Looking at the null data-points, the columns 'square_feet', 'weekly_price',
'monthly_price', 'security_deposit' and 'cleaning_fee' can be dropped.

In [None]:
dfPricesListingTypes = dfPricesListingTypes.drop(
    columns=['square_feet', 'weekly_price', 'monthly_price', 'security_deposit',
             'cleaning_fee'])

dfPricesListingTypes.head()

Since it is not needed in order to make predictions, the column 'id' is dropped.

In [None]:
dfPricesListingTypes = dfPricesListingTypes.drop(columns=['id'])
dfPricesListingTypes.head()

The column 'price' must be converted into numeric.

In [None]:
dfPricesListingTypes['price'] = dfPricesListingTypes['price'].apply(
    lambda x: x.replace(',', ''))

dfPricesListingTypes['price'] = dfPricesListingTypes['price'].apply(
    lambda x: float(x[1:]))

dfPricesListingTypes.info()

Instead of directly dealing with the column 'amenities', it can be replaced
by the number of amenities each listing contains.

In [None]:
dfPricesListingTypes['amenities'].unique()

In [None]:
dfPricesListingTypes['amenities_nr'] = dfPricesListingTypes.apply(
    lambda x: len(x['amenities'].split(',')) + 1, axis=1)

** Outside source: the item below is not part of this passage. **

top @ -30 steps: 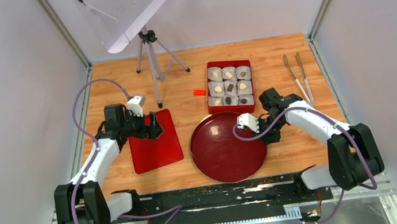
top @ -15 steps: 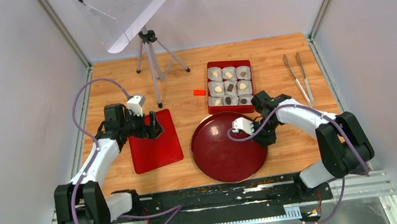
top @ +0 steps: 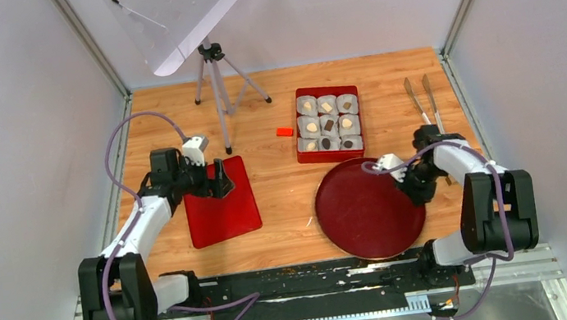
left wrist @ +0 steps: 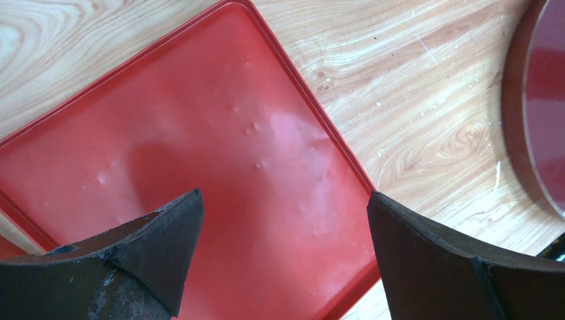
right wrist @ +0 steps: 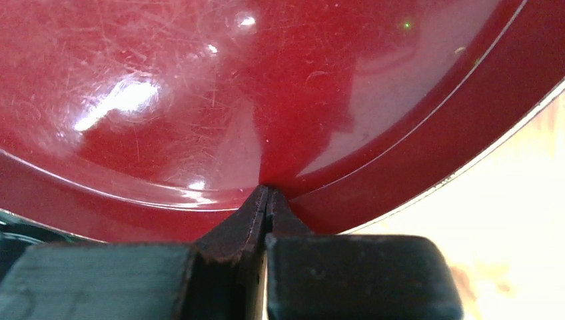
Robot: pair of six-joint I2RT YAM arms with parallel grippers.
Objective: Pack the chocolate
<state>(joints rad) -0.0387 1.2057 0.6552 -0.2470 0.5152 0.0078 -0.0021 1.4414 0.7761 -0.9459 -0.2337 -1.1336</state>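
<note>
The chocolate (top: 329, 125), cream and dark brown pieces, sits in white paper cups inside the red box (top: 324, 89) at the back centre. My right gripper (top: 414, 185) is shut on the right rim of the dark red round plate (top: 366, 215); in the right wrist view the fingertips (right wrist: 268, 190) pinch the plate's rim (right wrist: 413, 167). My left gripper (top: 218, 177) is open and empty just above the flat red lid (top: 220, 210); the left wrist view shows its jaws (left wrist: 283, 195) wide apart over the lid (left wrist: 200, 133).
Metal tongs (top: 425, 112) lie at the back right, just beyond my right arm. A small orange-red block (top: 285, 132) lies left of the box. A tripod (top: 216, 78) stands at the back left. The plate's edge shows in the left wrist view (left wrist: 533, 107).
My right gripper has pulled the dark red plate to the right, away from below the box's left side. The left arm has not moved.
</note>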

dfPricesListingTypes = dfPricesListingTypes.drop(columns=['amenities'])

dfPricesListingTypes.head()

In order to deal with the column 'room_type', the corresponding dummies are generated
and inserted into the dataframe.

In [None]:
dummiesRoomType = pd.get_dummies(dfPricesListingTypes['room_type'])
dummiesRoomType.head()

In [None]:
dfPricesListingTypes = dfPricesListingTypes.drop(columns=['room_type'])
dfPricesListingTypes = pd.concat([dfPricesListingTypes, dummiesRoomType], axis=1)
dfPricesListingTypes.head()

In order to deal with the column 'bed_type', the corresponding dummies are generated
and inserted into the dataframe.

In [None]:
dummiesBedType = pd.get_dummies(dfPricesListingTypes['bed_type'])
dummiesBedType.head()

In [None]:
dfPricesListingTypes = dfPricesListingTypes.drop(columns=['bed_type'])
dfPricesListingTypes = pd.concat([dfPricesListingTypes, dummiesBedType], axis=1)
dfPricesListingTypes.head()

Finally, the data-points containing null points must be removed.

In [None]:
dfPricesListingTypes.dropna(axis=0, how='any', inplace=True)
dfPricesListingTypes.info()

### 8.3 Outliers analysis

Another important step concerns the analysis of the column 'price' in order to check
whether it contains some outliers.

Firstly, the heatmap concerning the correlation between the selected columns is shown.

In [None]:
def plot_correlation_matrix(df):
    sns.set(font_scale = 1.4)
    plt.figure(figsize = (18,18))
    sns.heatmap(df.corr(method='kendall'),
                cmap=plt.cm.Blues,
                annot = True)
    plt.gca().set_title('Price VS Listing characteristics', fontsize = 15)
    plt.show()

In [None]:
plot_correlation_matrix(dfPricesListingTypes)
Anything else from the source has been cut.